The court in the fourth issue said that- Petitioners argued that an amount of Rs 48,41,801 has been written off as bad debts and it was not disclosed. The Respondents contended that bad debts written off is in the normal course of business and the transactions are absolutely with unrelated parties, it reflects a true and fair view in the accounts. It was a commercial decision, and it will not amount to oppression and mismanagement. It stands against the Petitioners and favored the Respondents.

The acts complained of are neither falling within the purview of oppression nor mismanagement.
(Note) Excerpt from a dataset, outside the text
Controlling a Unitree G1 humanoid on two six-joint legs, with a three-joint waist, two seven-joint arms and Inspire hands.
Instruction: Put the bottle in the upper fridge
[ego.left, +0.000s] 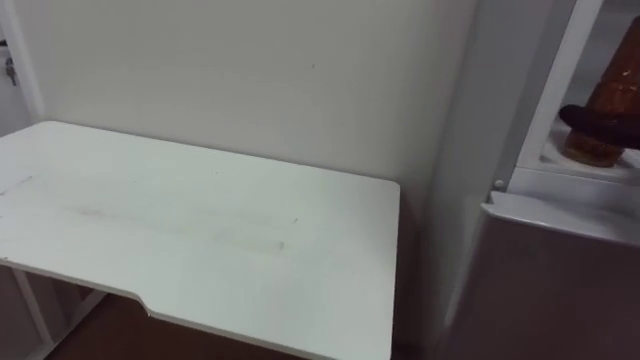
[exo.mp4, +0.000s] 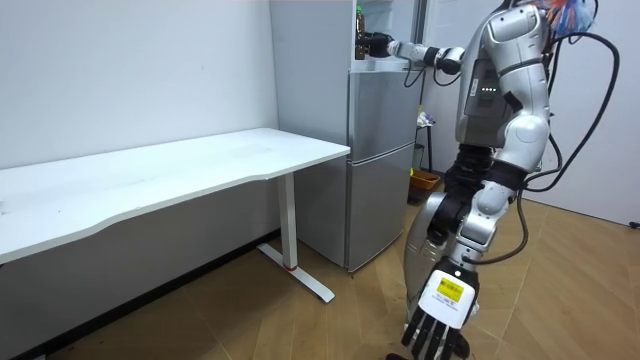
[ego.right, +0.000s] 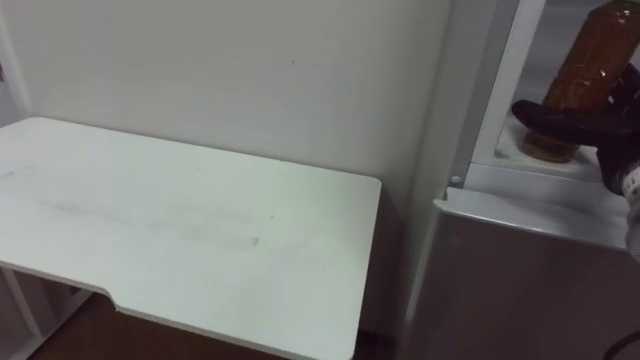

Therefore, company petition no-17 of 2017 is dismissed. The order is pronounced in the open court.[10]

Conclusion
The court gave the judgment in the favor of the Respondents. Aggrieved by this, the Petitioners filed an appeal. In view of the above observation and discussion, they were of the opinion that the NCLT, Chennai has rightly held that the allegations made by the Appellants are baseless.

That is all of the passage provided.